• EXERCISE:
No picture belongs in the copy. Repeat each line below exactly.

• PROVIDED DATA:
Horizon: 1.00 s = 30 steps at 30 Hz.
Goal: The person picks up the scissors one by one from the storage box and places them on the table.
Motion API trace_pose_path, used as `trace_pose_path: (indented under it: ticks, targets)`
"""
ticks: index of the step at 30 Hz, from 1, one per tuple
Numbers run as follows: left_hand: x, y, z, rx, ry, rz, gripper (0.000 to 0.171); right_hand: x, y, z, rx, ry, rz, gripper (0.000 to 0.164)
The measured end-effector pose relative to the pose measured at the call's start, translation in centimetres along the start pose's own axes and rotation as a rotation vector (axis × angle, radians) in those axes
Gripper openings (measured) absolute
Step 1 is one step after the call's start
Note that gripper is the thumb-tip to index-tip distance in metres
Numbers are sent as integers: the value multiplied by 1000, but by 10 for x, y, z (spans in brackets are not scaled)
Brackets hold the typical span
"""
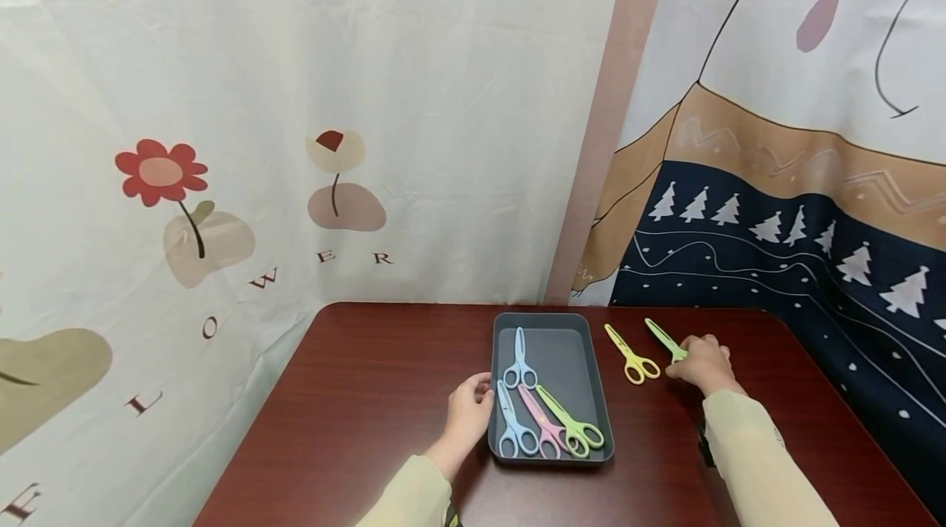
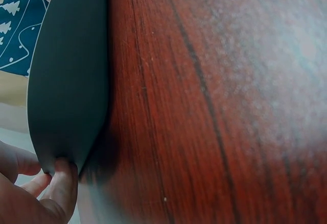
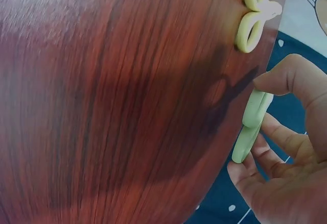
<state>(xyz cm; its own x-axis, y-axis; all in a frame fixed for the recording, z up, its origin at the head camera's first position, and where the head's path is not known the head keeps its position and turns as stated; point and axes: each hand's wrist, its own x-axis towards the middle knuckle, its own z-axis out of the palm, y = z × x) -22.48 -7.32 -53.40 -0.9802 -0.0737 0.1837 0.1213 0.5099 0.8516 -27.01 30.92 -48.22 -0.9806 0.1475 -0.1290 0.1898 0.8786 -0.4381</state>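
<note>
My right hand (image 1: 708, 364) pinches a pair of light green scissors (image 3: 251, 124) by the handles, thumb on one side and fingers on the other. In the head view the scissors' blades point away toward the back left, and their shadow falls on the table in the right wrist view. Just left of that hand lies a pair of yellow scissors (image 1: 633, 359). My left hand (image 1: 469, 410) grips the left edge of a dark grey tray (image 1: 569, 338), one fingertip against its outer wall. Inside the tray are two blue scissors (image 1: 521, 363), one pink pair (image 1: 542, 419) and one green pair (image 1: 565, 419).
The tray stands on a dark red-brown wooden table (image 1: 384, 396). Behind the table hangs a pale curtain (image 1: 458, 141) with printed flowers, and to the right a navy cloth (image 1: 739, 248) with white trees borders the table's edge.
</note>
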Motion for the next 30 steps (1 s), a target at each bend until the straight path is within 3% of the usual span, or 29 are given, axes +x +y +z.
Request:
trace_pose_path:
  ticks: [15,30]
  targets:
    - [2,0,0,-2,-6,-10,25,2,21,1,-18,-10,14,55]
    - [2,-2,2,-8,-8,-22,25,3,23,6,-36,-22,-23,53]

• EXPECTED ANSWER:
Horizon: 1.00 s = 30 steps at 30 Hz.
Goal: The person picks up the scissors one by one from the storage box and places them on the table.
Motion API trace_pose_path, used as `trace_pose_path: (indented under it: ticks, targets)`
"""
ticks: index of the step at 30 Hz, from 1, one per tuple
Numbers run as follows: left_hand: x, y, z, rx, ry, rz, gripper (0.000 to 0.171); right_hand: x, y, z, rx, ry, rz, gripper (0.000 to 0.164)
The measured end-effector pose relative to the pose measured at the call's start, translation in centimetres along the start pose's own axes and rotation as a rotation vector (axis × angle, radians) in those axes
Gripper openings (measured) absolute
Step 1 is one step after the call's start
Note that gripper is the thumb-tip to index-tip distance in metres
Numbers are sent as integers: the value multiplied by 1000, but by 10 for x, y, z (spans in brackets are not scaled)
Brackets hold the typical span
"""
<state>(xyz cm; its own x-axis, y-axis; all in a frame fixed for the recording, z up, its origin at the head camera's first position, and where the head's path is not known the head keeps its position and turns as stated; point and axes: each hand's wrist, its own x-axis towards the middle knuckle, its own z-axis out of the palm, y = z × x) -22.48 -7.32 -53.40 -0.9802 -0.0737 0.1837 0.1213 0.5099 0.8516 -27.01 30.92 -48.22 -0.9806 0.1475 -0.1290 0.1898 0.8786 -0.4381</state>
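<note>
My right hand (image 1: 708, 364) pinches a pair of light green scissors (image 3: 251, 124) by the handles, thumb on one side and fingers on the other. In the head view the scissors' blades point away toward the back left, and their shadow falls on the table in the right wrist view. Just left of that hand lies a pair of yellow scissors (image 1: 633, 359). My left hand (image 1: 469, 410) grips the left edge of a dark grey tray (image 1: 569, 338), one fingertip against its outer wall. Inside the tray are two blue scissors (image 1: 521, 363), one pink pair (image 1: 542, 419) and one green pair (image 1: 565, 419).
The tray stands on a dark red-brown wooden table (image 1: 384, 396). Behind the table hangs a pale curtain (image 1: 458, 141) with printed flowers, and to the right a navy cloth (image 1: 739, 248) with white trees borders the table's edge.
</note>
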Motion for the next 30 steps (1 s), a target at each bend until the straight path is within 3% of the usual span, or 29 are given, axes +x +y +z.
Request:
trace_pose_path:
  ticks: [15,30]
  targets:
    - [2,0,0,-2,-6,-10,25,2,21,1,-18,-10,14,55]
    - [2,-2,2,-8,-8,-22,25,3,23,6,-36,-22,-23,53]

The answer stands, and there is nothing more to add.